_Work request_:
Retype the material below, keeping each line identical.

++++ Raw data

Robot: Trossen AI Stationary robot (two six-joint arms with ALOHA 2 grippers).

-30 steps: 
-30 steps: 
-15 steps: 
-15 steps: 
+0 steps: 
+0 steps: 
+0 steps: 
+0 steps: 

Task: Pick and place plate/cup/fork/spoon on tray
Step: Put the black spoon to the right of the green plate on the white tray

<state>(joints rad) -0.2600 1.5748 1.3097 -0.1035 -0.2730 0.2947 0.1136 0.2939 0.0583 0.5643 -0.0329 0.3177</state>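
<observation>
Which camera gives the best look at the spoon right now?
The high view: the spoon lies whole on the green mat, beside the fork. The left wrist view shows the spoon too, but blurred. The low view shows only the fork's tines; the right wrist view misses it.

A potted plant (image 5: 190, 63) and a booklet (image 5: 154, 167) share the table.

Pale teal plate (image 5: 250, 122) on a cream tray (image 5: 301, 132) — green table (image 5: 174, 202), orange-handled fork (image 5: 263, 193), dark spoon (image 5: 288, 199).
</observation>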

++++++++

_Exercise output_:
Robot: Trossen AI Stationary robot (two six-joint arms with ALOHA 2 grippers).

-30 steps: 
-30 steps: 
-15 steps: 
-15 steps: 
+0 steps: 
+0 steps: 
+0 steps: 
+0 steps: 

Task: Pick and place plate/cup/fork/spoon on tray
Step: Put the black spoon to the right of the green plate on the white tray

<state>(joints rad) -0.2600 1.5748 1.3097 -0.1035 -0.2730 0.2947 0.1136 0.2939 0.0583 0.5643 -0.0329 0.3177</state>
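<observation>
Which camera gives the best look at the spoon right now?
The high view: the spoon lies whole on the green mat, beside the fork. The left wrist view shows the spoon too, but blurred. The low view shows only the fork's tines; the right wrist view misses it.

A potted plant (image 5: 190, 63) and a booklet (image 5: 154, 167) share the table.

Pale teal plate (image 5: 250, 122) on a cream tray (image 5: 301, 132) — green table (image 5: 174, 202), orange-handled fork (image 5: 263, 193), dark spoon (image 5: 288, 199).
</observation>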

The exercise was answered completely.